The two-time reigning snowboard halfpipe gold medalist talked about his preparation with TODAY on Wednesday morning.

“Everything around my life right now is focused on the Olympics,” White said. “It’s a really good feeling that it’s coming up. I think I’m prepared.”

White will have to work twice as hard at his third Olympics. He’s expected to not only try to defend his halfipe crown but also go for gold in a new event, snowboard slopestyle. Let White describe it.

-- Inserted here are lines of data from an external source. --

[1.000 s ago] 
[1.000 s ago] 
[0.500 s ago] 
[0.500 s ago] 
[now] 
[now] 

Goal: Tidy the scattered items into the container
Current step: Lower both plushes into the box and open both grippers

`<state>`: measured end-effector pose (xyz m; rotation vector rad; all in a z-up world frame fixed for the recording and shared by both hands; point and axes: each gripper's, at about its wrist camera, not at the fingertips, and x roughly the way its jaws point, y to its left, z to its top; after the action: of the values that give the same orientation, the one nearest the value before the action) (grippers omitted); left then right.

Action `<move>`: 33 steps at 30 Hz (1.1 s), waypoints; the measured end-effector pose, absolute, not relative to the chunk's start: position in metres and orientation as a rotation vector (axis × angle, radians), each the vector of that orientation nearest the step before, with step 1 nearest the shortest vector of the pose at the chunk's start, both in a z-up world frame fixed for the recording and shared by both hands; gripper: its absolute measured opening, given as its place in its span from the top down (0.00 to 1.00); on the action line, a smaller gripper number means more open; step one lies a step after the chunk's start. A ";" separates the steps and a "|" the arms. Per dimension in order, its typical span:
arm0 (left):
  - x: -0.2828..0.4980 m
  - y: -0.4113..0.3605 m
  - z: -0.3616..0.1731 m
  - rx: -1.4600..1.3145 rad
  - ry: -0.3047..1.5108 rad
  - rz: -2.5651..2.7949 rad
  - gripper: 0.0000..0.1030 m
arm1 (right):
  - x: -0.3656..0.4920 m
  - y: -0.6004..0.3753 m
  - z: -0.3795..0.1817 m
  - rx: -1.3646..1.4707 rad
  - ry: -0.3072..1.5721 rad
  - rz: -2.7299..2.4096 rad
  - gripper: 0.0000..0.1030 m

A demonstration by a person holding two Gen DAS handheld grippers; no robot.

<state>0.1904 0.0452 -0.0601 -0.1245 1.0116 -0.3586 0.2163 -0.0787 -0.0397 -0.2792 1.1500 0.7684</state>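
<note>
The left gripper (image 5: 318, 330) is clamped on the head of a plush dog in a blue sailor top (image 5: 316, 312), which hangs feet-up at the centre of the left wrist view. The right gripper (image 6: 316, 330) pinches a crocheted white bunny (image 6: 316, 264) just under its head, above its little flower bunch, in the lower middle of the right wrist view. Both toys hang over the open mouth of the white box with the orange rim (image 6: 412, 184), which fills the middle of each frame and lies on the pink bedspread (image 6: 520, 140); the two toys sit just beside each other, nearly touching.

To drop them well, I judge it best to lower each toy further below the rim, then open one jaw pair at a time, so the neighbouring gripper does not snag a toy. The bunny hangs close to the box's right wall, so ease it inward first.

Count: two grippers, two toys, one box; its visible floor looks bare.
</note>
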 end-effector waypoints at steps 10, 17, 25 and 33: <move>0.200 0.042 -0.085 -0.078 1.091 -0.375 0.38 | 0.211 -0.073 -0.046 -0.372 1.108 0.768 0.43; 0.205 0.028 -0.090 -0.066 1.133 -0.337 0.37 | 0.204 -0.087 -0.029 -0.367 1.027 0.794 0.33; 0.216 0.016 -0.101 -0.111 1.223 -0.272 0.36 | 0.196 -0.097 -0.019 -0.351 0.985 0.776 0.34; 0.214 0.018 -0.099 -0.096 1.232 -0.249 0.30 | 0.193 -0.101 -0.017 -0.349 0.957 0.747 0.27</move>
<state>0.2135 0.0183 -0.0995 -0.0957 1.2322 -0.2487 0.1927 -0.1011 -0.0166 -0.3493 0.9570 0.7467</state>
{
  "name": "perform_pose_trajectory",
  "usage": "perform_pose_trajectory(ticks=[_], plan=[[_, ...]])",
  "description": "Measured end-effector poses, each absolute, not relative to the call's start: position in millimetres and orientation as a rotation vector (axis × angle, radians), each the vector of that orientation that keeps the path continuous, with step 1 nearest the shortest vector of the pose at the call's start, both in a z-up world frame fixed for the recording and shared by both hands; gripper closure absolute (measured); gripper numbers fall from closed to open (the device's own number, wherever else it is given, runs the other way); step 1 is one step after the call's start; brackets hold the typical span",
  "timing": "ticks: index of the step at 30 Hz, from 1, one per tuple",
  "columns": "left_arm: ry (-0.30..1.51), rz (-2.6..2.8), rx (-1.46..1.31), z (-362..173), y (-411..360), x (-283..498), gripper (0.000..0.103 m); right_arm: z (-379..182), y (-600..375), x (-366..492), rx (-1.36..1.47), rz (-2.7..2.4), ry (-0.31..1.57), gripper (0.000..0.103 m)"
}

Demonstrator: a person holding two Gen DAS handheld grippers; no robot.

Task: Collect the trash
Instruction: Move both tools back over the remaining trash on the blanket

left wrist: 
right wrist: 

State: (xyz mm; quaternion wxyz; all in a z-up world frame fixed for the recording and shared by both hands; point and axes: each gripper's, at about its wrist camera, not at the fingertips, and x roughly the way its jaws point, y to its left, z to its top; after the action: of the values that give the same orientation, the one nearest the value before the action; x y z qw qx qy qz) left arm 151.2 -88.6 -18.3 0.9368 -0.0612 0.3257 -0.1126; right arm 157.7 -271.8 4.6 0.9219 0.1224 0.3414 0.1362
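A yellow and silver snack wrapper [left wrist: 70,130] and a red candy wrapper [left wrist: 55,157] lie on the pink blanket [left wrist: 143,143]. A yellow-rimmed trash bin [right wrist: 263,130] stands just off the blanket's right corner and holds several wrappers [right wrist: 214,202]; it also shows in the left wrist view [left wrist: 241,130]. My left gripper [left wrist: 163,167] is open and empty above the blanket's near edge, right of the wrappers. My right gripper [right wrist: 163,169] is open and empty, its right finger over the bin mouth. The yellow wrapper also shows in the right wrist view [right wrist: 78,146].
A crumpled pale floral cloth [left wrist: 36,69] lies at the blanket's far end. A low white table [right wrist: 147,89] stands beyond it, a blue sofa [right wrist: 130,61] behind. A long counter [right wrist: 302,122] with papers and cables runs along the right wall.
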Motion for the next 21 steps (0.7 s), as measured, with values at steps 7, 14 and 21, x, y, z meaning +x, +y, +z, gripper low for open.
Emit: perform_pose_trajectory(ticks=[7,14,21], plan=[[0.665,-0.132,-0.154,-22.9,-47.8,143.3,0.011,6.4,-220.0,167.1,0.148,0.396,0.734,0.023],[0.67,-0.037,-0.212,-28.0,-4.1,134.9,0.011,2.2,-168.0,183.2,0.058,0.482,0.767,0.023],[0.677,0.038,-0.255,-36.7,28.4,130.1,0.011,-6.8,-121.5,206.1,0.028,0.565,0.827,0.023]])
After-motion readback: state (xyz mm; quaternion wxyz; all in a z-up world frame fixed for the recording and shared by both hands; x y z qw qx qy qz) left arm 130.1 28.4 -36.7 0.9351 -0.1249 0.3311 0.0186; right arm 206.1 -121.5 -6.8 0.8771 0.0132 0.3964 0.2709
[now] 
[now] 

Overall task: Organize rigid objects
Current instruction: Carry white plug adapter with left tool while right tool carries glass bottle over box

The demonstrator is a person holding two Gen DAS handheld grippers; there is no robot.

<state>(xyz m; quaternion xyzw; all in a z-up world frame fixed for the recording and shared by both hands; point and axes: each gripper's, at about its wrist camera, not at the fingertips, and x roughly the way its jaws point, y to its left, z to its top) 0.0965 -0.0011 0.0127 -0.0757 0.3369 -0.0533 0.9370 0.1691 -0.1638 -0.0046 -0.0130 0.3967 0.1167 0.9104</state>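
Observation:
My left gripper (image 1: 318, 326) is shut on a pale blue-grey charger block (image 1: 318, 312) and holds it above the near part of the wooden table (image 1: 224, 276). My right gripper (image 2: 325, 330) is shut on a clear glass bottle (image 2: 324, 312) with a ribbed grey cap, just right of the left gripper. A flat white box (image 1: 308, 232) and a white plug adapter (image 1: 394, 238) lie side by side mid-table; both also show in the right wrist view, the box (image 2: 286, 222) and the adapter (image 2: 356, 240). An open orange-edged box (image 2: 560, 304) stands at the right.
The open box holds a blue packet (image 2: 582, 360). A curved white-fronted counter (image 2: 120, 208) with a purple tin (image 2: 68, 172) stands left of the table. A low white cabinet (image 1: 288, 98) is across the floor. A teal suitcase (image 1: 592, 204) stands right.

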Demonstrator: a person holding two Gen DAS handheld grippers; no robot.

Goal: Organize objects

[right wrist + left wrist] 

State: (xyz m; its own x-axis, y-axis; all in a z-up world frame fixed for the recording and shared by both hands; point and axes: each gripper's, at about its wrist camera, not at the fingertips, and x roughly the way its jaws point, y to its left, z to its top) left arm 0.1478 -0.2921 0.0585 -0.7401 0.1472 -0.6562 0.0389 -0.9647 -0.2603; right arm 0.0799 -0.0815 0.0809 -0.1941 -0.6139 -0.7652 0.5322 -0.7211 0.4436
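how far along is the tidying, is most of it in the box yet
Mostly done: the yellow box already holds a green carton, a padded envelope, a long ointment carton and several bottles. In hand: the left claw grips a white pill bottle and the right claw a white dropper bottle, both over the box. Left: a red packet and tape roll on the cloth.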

“It’s basically a series of jumps in one run and some rail features that you slide on,” he said. “And you make your way down and you basically do as many tricks as you can on those jumps. It’s like, you know, the new thing.”

White finished fifth in slopestyle at this year’s Winter X Games. The winner was Canadian Mark McMorris, 19, profiled in a January Rolling Stone article titled, “Is Mark McMorris the next Shaun White?” White was 19 when he won his first Olympic gold in 2006.

TODAY asked White if was one of the favorites for slopestyle gold in Sochi.

“I’m all right at it, yeah,” he said, humbly.

White was on the New York set with his new, clean-cut hairstyle. White said his previous flying tomato locks were 12 to 13 inches long. He had them cut in December for Locks of Love charity, which provides wigs for children with hair loss due to medical conditions.

“It was a tough call, but it was a good cause,” he said. “A lot of weight (gone). I can go higher now in the halfpipe.”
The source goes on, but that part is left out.